■ **What is being asked**: Apart from the pictures, everything in the lines below must be printed exactly.

********

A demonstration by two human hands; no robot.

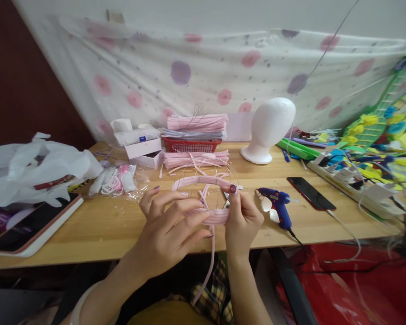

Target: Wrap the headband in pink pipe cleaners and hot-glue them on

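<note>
A round wire frame, partly wrapped in pale pink ribbon (217, 216), is held up over the near edge of the wooden table. My right hand (242, 221) pinches its right side, thumb up and fingers curled behind. On the other side my left hand (167, 223) has its fingers stretched and spread, fingertips against the wrapped band. A loose ribbon tail (212, 257) hangs from the band towards my lap. Thin bare wires arch above the ring. Behind the frame lie a pair of scissors (226, 201), mostly hidden, and pink strips.
A blue glue gun (279, 207) and a phone (311, 193) lie to the right, near a power strip (355, 189). A white foam head (272, 128) stands behind. Pink bundles fill a red basket (192, 145). Bagged beads (118, 178) and a white plastic bag (37, 162) are left.
</note>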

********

■ **Task answer**:
A demonstration by two human hands; no robot.


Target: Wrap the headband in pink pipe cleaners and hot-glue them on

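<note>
A round wire frame, partly wrapped in pale pink ribbon (217, 216), is held up over the near edge of the wooden table. My right hand (242, 221) pinches its right side, thumb up and fingers curled behind. On the other side my left hand (167, 223) has its fingers stretched and spread, fingertips against the wrapped band. A loose ribbon tail (212, 257) hangs from the band towards my lap. Thin bare wires arch above the ring. Behind the frame lie a pair of scissors (226, 201), mostly hidden, and pink strips.
A blue glue gun (279, 207) and a phone (311, 193) lie to the right, near a power strip (355, 189). A white foam head (272, 128) stands behind. Pink bundles fill a red basket (192, 145). Bagged beads (118, 178) and a white plastic bag (37, 162) are left.
</note>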

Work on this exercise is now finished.